_What to produce_. The whole listing below needs to be duplicated exactly, pictures aside.

_Collected material_.
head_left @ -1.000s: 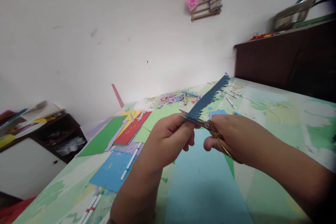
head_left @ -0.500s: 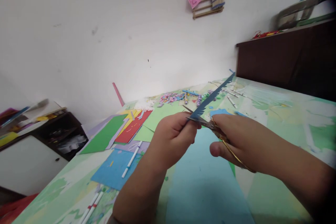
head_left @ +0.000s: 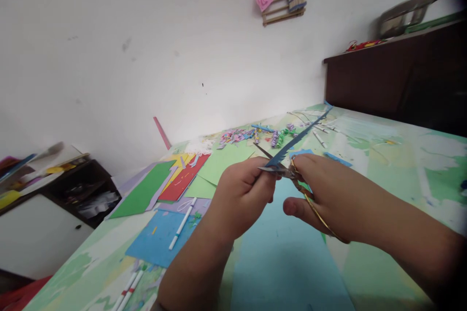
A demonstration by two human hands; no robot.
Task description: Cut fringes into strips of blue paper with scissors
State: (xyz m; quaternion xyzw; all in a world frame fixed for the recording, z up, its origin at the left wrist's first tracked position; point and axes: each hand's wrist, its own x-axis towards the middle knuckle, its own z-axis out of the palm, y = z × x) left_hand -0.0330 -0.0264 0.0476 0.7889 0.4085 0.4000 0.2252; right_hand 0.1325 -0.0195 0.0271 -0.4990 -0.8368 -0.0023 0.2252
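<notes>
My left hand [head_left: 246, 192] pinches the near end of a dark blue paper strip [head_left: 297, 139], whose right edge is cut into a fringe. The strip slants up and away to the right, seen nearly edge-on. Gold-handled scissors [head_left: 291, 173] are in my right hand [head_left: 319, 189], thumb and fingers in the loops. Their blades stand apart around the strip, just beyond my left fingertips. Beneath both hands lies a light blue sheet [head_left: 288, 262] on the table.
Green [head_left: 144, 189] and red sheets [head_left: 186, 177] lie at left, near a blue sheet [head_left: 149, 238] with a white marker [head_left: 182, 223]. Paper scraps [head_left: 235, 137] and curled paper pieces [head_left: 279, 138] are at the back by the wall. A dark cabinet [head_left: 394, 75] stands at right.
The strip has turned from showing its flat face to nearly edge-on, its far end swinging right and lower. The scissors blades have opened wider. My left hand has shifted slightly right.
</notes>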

_Expected answer_.
head_left @ -1.000s: 
head_left @ -0.500s: 
head_left @ +0.000s: 
A demonstration by two human hands; no robot.
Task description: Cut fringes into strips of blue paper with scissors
State: (xyz m; quaternion xyzw; all in a world frame fixed for the recording, z up, its origin at the left wrist's first tracked position; point and axes: each hand's wrist, its own x-axis towards the middle knuckle, its own z-axis out of the palm, y = z × x) left_hand -0.0330 -0.0264 0.0476 0.7889 0.4085 0.4000 0.2252; right_hand 0.1325 -0.0195 0.0271 -0.4990 -0.8368 -0.0023 0.2252
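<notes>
My left hand [head_left: 246, 192] pinches the near end of a dark blue paper strip [head_left: 297, 139], whose right edge is cut into a fringe. The strip slants up and away to the right, seen nearly edge-on. Gold-handled scissors [head_left: 291, 173] are in my right hand [head_left: 319, 189], thumb and fingers in the loops. Their blades stand apart around the strip, just beyond my left fingertips. Beneath both hands lies a light blue sheet [head_left: 288, 262] on the table.
Green [head_left: 144, 189] and red sheets [head_left: 186, 177] lie at left, near a blue sheet [head_left: 149, 238] with a white marker [head_left: 182, 223]. Paper scraps [head_left: 235, 137] and curled paper pieces [head_left: 279, 138] are at the back by the wall. A dark cabinet [head_left: 394, 75] stands at right.
The strip has turned from showing its flat face to nearly edge-on, its far end swinging right and lower. The scissors blades have opened wider. My left hand has shifted slightly right.
</notes>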

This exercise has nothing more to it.